Weakly Supervised Object Localization (WSOL), which aims to localize objects by only using image-level labels, has attracted much attention because of its low annotation cost in real applications. Current studies focus on the Class Activation Map (CAM) of CNN and the self-attention map of transformer to identify the region of objects. However, both CAM and self-attention maps can not learn pixel-level fine-grained information on the foreground objects, which hinders the further advance of WSOL. To address this problem, we initiatively leverage the capability of zero-shot generalization and fine-grained segmentation in Segment Anything Model (SAM) to boost the activation of integral object regions. Further, to alleviate the semantic ambiguity issue accrued in single point prompt-based SAM, we propose an innovative mask prompt to SAM (Pro2SAM) network with grid points for WSOL task. First, we devise a Global Token Transformer (GTFormer) to generate a coarse-grained foreground map as a flexible mask prompt, where the GTFormer jointly embeds patch tokens and novel global tokens to learn foreground semantics. Secondly, we deliver grid points as dense prompts into SAM to maximize the probability of foreground mask, which avoids the lack of objects caused by a single point/box prompt. Finally, we propose a pixel-level similarity metric to come true the mask matching from mask prompt to SAM, where the mask with the highest score is viewed as the final localization map. Experiments show that the proposed Pro2SAM achieves state-of-the-art performance on both CUB-200-2011 and ILSVRC, with 84.03\% and 66.85\% Top-1 Loc, respectively.

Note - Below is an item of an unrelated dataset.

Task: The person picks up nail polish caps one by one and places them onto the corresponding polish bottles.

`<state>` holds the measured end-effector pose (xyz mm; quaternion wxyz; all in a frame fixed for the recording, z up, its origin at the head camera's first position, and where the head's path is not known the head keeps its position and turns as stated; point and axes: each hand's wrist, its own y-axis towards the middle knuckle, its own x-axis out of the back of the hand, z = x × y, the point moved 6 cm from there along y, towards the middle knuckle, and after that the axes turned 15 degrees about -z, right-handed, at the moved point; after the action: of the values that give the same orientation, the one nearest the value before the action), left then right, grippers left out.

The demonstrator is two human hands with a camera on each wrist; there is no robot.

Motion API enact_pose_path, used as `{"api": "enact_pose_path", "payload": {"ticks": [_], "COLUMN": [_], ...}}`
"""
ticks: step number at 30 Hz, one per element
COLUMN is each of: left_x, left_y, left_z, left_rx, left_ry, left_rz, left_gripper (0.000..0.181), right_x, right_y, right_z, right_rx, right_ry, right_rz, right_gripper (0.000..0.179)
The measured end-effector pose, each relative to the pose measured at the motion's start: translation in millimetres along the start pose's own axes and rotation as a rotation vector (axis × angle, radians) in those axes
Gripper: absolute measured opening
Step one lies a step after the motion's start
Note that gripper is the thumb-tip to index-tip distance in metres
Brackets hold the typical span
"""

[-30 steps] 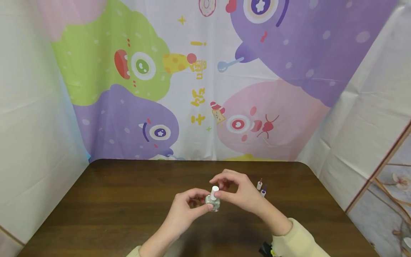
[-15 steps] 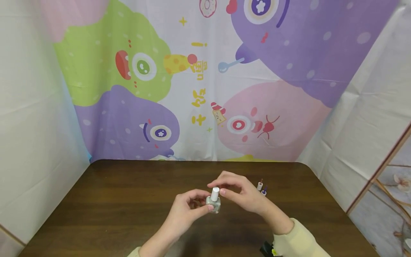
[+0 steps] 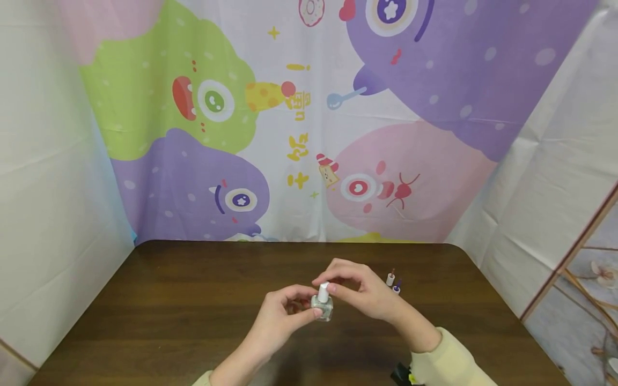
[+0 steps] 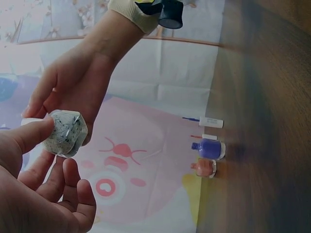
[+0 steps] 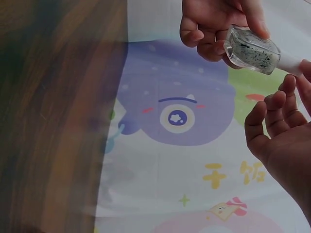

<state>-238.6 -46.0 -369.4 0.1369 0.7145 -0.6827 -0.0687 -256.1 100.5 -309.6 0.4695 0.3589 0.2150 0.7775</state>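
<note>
My left hand (image 3: 282, 313) holds a small clear nail polish bottle (image 3: 323, 310) by its sides, between thumb and fingers, above the table. Dark flecks show in the pale polish in both wrist views. On top of the bottle stands a white cap (image 3: 323, 292), tilted slightly. My right hand (image 3: 362, 289) pinches this cap with thumb and forefinger. In the right wrist view its other fingers (image 5: 257, 121) are loosely curled below the cap.
Two white caps with brushes attached, one purple-tipped (image 4: 211, 122) and one red-tipped (image 4: 210, 137), stand on the dark wooden table (image 3: 193, 311) at right. Beside them are an uncapped purple polish bottle (image 4: 210, 149) and an orange-pink one (image 4: 206, 168). A cartoon curtain (image 3: 289, 214) hangs behind.
The right thumb came off the cap half a second ago and now touches it again. The bottle has shifted slightly down and right in the left hand.
</note>
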Motion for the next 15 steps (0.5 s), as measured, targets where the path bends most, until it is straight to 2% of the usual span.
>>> {"api": "enact_pose_path", "payload": {"ticks": [8,12,15], "left_x": [-0.3,-0.5,-0.6], "left_y": [-1.0,-0.6,-0.5], "left_z": [-0.7,-0.4,-0.4], "left_rx": [0.02,0.016,0.016], "left_ry": [-0.023,-0.023,-0.023], "left_rz": [-0.002,-0.004,-0.009], "left_gripper": [0.026,0.027,0.027], "right_x": [-2,-2,-1], "right_y": [5.5,5.0,2.0], "right_z": [21,19,6], "right_rx": [-0.014,-0.039,-0.049], "right_ry": [-0.002,-0.005,-0.016], "right_rz": [0.006,0.003,0.005], "right_gripper": [0.019,0.018,0.018]}}
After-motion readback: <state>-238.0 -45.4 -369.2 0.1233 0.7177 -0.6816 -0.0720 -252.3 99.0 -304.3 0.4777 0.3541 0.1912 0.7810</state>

Paper Structure (14 sections, 7 equations, 5 figures, 6 tables)

This paper contains 14 sections, 7 equations, 5 figures, 6 tables.

Figures (5)

  • Figure 1: (a) Comparison of Ours, CAM-based (CAM ref-1 and BagCAM ref-42), and transformer-based methods (SAT ref-6 and UOLwRPS ref-46). The red and green boxes are GT bounding boxes and predicted bounding boxes, and box prompt, respectively. (b) Ambiguity of SAM, blue bounding box is box prompt and red star is point prompt.

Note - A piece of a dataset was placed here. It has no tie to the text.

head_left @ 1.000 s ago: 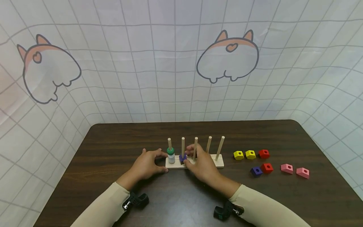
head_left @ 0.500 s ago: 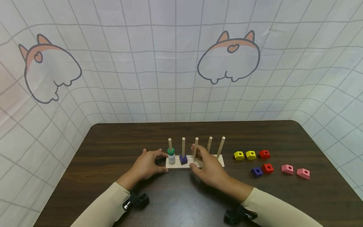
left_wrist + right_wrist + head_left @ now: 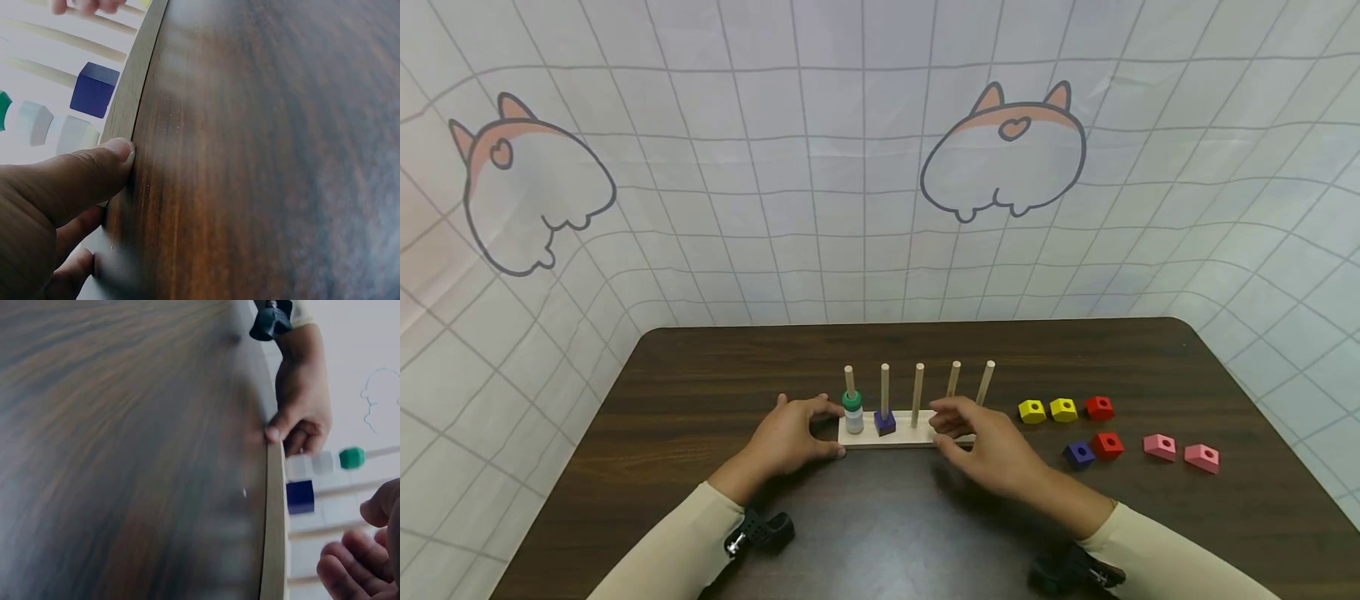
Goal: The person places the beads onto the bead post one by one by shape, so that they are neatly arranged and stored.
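Five-pegged board — pale, wooden.

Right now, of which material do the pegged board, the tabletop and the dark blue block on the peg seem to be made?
Pegged board: probably pale wood, matt; grain shows along its edge.
Tabletop: dark, glossy wood or laminate; streaked grain, soft reflections.
Dark blue block: perhaps painted wood or plastic; even colour, no visible grain.
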Available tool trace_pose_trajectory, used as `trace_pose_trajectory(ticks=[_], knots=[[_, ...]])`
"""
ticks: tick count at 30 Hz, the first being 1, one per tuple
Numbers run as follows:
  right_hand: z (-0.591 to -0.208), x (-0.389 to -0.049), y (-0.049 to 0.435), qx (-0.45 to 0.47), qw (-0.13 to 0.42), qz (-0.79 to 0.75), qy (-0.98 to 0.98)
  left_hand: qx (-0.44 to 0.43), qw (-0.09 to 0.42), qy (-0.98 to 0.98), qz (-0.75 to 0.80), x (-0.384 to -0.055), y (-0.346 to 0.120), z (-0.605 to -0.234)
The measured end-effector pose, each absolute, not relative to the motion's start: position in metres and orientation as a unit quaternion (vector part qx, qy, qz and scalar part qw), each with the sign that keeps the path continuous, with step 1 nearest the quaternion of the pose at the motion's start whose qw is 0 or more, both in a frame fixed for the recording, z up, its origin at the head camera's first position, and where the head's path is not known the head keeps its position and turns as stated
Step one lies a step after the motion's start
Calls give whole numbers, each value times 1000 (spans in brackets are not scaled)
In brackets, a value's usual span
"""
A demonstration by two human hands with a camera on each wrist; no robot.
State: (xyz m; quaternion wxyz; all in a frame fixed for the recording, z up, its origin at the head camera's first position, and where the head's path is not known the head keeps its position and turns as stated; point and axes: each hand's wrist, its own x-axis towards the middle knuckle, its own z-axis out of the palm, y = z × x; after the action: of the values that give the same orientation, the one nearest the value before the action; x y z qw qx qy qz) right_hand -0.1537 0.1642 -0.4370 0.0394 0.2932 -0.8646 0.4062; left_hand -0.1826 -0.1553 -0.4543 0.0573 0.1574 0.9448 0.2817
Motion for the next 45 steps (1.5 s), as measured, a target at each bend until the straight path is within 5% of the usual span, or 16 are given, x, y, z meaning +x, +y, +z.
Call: trace_pose_trajectory(ticks=[10, 33, 45], knots=[[-435, -154, 217, 282, 91, 351, -888, 166, 52, 942, 287, -183, -154, -455], [-441, -147, 300, 219, 109, 262, -934, 159, 57, 944, 283, -182, -156, -454], [-448, -142, 330, 231, 54, 228, -944, 158, 57, 943, 286, -182, -157, -455]])
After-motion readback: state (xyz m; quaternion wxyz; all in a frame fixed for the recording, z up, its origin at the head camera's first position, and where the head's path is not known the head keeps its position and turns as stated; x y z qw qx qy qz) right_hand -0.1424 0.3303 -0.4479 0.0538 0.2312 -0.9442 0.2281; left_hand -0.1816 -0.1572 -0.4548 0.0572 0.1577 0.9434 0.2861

  • Figure 2: Overview of our proposed Pro2SAM framework, which comprises three stages: Stage 1) Mask Prompt Generation stage, we propose a Global Token Transformer (GTFormer) to predict coarse foreground maps via only image-level labels; Stage 2) SAM Assist Stage, we input the grid points of the image into SAM as prompts to generate all masks of input images; Stage 3) Mask Matching Stage, we evaluate the similarity scores between the coarse mask from GTFormer and fine-grained masks from SAM to select a perfect mask as a localization map.

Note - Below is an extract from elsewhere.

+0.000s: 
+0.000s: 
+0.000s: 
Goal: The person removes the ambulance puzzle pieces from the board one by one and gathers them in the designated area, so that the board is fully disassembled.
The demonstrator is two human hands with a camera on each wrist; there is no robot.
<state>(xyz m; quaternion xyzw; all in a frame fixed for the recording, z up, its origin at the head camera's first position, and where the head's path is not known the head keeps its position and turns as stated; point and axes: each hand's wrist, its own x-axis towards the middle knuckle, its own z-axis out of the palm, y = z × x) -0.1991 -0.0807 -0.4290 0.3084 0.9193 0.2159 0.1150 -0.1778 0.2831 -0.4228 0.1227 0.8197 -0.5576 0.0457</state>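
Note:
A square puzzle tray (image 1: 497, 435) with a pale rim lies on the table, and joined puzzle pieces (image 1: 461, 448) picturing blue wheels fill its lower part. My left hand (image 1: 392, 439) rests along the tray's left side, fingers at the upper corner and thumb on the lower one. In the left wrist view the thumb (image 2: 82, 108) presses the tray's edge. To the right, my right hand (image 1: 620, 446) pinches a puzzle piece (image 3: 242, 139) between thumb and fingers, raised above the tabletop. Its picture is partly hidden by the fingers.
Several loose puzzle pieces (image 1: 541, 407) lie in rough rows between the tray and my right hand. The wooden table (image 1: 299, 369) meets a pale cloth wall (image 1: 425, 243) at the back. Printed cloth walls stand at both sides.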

  • Figure 3: Overview of our proposed GTFormer, which inherits the architecture of transformer blocks for ViT ref-7ref-17 and adds novel global tokens and global-aware transformer blocks. Furthermore, we propose a global embedding layer to learn global tokens.
  • Figure 4: Visualization comparison. The ground-truth bounding boxes are in red, and the predicted bounding boxes are in green.
  • Figure 5: Accurate localization comparison of Pr2SAM and other SOTA methods with diverse IOU thresholds.